:: DATA ::

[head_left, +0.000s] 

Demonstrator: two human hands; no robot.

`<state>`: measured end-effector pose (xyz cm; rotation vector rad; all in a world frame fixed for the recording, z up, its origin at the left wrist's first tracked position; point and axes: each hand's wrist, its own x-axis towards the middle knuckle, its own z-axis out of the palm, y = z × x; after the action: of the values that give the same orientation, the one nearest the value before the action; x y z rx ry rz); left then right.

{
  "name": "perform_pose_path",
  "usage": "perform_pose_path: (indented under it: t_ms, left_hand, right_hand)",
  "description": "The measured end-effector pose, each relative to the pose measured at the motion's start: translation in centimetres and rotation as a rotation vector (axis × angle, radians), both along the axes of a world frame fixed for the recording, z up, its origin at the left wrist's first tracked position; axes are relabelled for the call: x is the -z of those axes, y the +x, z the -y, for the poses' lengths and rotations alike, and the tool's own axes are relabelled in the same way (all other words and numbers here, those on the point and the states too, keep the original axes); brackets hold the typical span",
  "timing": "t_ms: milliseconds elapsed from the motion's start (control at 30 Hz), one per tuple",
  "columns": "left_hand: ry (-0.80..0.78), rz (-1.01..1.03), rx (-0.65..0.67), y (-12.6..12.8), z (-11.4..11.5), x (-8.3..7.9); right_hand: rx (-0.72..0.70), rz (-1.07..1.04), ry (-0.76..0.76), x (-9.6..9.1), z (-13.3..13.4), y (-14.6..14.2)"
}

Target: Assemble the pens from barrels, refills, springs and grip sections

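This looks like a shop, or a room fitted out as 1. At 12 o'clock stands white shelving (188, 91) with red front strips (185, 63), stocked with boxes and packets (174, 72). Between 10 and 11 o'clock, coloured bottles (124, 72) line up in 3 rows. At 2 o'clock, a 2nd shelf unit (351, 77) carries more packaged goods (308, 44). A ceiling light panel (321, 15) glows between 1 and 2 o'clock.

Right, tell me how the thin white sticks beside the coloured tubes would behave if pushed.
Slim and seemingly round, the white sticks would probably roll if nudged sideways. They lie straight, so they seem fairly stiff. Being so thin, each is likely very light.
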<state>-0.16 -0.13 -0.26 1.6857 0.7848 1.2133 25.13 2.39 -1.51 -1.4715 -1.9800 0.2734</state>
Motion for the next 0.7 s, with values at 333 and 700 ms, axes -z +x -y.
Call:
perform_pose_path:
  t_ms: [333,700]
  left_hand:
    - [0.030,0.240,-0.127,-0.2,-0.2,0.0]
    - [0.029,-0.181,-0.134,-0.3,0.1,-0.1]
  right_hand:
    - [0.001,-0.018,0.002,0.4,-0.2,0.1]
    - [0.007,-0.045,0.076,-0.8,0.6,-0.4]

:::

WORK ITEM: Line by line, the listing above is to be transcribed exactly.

EXERCISE SOLUTION:
[head_left, +0.000s] 

Demonstrator: two human hands; no robot.

`<state>`: measured end-effector pose (xyz cm; rotation vector rad; all in a world frame fixed for the recording, z up, its origin at the left wrist's first tracked position; point and axes: each hand's wrist, its own x-axis towards the middle knuckle, its own z-axis out of the palm, y = z × x; after the action: of the values that give the same orientation, the one nearest the value before the action; x y z rx ry rz); left then right.

{
  "name": "perform_pose_path",
  "usage": "perform_pose_path: (indented under it: t_ms, left_hand, right_hand)",
  "description": "The measured end-effector pose, each relative to the pose measured at the motion's start: translation in centimetres and rotation as a rotation vector (axis × angle, radians), both along the axes of a world frame fixed for the recording, z up, its origin at the left wrist's first tracked position; axes are relabelled for the call: x is the -z of those axes, y the +x, z the -y, for the poses' lengths and rotations alike, and the tool's own axes are relabelled in the same way (all other words and numbers here, those on the point and the states too, keep the original axes); brackets hold the typical span",
  "timing": "t_ms: milliseconds elapsed from the motion's start (control at 30 Hz), one per tuple",
  "columns": "left_hand: ry (-0.80..0.78), rz (-1.01..1.03), rx (-0.65..0.67), y (-12.6..12.8), z (-11.4..11.5), x (-8.3..7.9); right_hand: rx (-0.72..0.70), rz (-1.07..1.04), ry (-0.76..0.76), x (-9.6..9.1), z (-13.3..13.4), y (-14.6..14.2)"
}

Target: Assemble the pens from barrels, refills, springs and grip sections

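This looks like a shop, or a room fitted out as 1. At 12 o'clock stands white shelving (188, 91) with red front strips (185, 63), stocked with boxes and packets (174, 72). Between 10 and 11 o'clock, coloured bottles (124, 72) line up in 3 rows. At 2 o'clock, a 2nd shelf unit (351, 77) carries more packaged goods (308, 44). A ceiling light panel (321, 15) glows between 1 and 2 o'clock.

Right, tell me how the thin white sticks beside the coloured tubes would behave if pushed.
Slim and seemingly round, the white sticks would probably roll if nudged sideways. They lie straight, so they seem fairly stiff. Being so thin, each is likely very light.
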<state>-0.16 -0.13 -0.26 1.6857 0.7848 1.2133 25.13 2.39 -1.51 -1.4715 -1.9800 0.2734</state>
Motion for the next 0.7 s, with values at 333 and 700 ms, axes -z +x -y.
Call:
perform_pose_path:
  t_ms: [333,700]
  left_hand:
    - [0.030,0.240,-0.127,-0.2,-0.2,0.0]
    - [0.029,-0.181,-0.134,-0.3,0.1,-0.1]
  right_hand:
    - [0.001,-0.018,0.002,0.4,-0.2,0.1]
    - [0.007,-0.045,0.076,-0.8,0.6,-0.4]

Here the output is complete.